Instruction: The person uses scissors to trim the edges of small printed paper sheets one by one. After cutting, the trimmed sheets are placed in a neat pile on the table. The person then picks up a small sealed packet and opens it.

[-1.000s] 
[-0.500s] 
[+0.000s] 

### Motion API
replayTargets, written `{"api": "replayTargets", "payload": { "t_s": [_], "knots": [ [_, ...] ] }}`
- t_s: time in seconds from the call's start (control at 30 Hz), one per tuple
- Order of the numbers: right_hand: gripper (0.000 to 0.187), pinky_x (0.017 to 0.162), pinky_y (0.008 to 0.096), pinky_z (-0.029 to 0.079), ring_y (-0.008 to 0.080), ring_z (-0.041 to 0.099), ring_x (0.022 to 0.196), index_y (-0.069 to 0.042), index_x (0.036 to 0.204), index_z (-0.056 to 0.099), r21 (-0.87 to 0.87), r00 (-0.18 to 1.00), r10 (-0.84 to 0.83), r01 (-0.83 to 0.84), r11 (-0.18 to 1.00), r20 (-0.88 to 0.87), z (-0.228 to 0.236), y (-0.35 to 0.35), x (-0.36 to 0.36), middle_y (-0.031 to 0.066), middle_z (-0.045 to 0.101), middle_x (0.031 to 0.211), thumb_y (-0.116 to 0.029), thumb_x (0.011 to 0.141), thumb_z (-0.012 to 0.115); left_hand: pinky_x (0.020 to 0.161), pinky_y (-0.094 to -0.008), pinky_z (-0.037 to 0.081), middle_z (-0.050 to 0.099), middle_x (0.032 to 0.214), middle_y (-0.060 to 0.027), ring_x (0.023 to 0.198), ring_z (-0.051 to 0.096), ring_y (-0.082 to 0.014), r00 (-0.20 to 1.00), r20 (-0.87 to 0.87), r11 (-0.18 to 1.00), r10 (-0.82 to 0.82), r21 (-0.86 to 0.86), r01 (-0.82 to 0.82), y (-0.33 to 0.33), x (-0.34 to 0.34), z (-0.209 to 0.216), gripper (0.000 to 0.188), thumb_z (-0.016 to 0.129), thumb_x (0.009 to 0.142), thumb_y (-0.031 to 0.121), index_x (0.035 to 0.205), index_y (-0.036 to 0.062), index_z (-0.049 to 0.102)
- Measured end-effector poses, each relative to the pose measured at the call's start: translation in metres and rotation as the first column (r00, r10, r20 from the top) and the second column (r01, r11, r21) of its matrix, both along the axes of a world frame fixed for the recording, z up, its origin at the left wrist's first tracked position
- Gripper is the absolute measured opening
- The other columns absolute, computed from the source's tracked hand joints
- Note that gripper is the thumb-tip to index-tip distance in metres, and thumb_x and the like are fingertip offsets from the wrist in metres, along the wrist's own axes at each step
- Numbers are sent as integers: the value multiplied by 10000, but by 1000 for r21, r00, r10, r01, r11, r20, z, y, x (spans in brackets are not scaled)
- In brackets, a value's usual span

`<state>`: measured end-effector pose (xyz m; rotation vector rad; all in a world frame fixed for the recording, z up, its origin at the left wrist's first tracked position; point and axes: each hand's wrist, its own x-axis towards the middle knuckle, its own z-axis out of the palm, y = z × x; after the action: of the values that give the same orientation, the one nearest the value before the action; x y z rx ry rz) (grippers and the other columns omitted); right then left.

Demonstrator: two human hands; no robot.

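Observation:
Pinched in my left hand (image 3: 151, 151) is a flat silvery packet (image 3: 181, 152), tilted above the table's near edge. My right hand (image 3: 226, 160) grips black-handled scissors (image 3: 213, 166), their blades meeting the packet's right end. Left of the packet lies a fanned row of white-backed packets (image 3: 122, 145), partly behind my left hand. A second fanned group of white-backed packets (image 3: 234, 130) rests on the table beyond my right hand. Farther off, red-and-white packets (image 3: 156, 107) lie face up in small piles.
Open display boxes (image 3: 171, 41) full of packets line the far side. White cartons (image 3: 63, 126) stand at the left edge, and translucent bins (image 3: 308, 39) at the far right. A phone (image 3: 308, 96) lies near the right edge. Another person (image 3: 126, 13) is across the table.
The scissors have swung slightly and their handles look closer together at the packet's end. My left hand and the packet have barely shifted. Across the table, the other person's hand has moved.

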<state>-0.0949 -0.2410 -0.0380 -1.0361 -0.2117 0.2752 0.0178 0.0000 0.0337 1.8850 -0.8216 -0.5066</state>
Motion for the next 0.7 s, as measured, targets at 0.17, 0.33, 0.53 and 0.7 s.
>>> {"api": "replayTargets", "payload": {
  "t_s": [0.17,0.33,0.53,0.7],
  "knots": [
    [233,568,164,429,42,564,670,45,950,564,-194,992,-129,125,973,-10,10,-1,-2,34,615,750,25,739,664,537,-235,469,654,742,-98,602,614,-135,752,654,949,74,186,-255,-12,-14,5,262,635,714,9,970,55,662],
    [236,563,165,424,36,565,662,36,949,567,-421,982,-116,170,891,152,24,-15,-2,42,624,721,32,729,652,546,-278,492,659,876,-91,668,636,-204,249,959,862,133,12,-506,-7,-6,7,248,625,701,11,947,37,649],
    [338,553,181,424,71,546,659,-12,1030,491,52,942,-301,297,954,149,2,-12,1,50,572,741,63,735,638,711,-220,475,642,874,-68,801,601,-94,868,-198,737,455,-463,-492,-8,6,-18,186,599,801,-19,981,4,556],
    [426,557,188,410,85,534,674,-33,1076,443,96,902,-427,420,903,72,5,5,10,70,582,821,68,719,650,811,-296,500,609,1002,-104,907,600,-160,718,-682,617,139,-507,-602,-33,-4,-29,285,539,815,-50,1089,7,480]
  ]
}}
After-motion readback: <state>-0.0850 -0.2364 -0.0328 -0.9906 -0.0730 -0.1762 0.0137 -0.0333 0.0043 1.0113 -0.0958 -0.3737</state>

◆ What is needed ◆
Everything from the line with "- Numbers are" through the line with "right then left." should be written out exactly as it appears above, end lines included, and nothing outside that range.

◆ Exercise solution ◆
- Numbers are sent as integers: the value multiplied by 10000, but by 1000 for r21, r00, r10, r01, r11, r20, z, y, x (spans in brackets are not scaled)
- In brackets, a value's usual span

`<state>`: measured end-effector pose (xyz m; rotation vector rad; all in a world frame fixed for the recording, z up, its origin at the left wrist's first tracked position; point and axes: each hand's wrist, its own x-axis towards the middle knuckle, its own z-axis out of the palm, y = z × x; after the action: of the values that give the same orientation, the one nearest the value before the action; x y z rx ry rz) (grippers and the other columns omitted); right then left.

The response is now finished.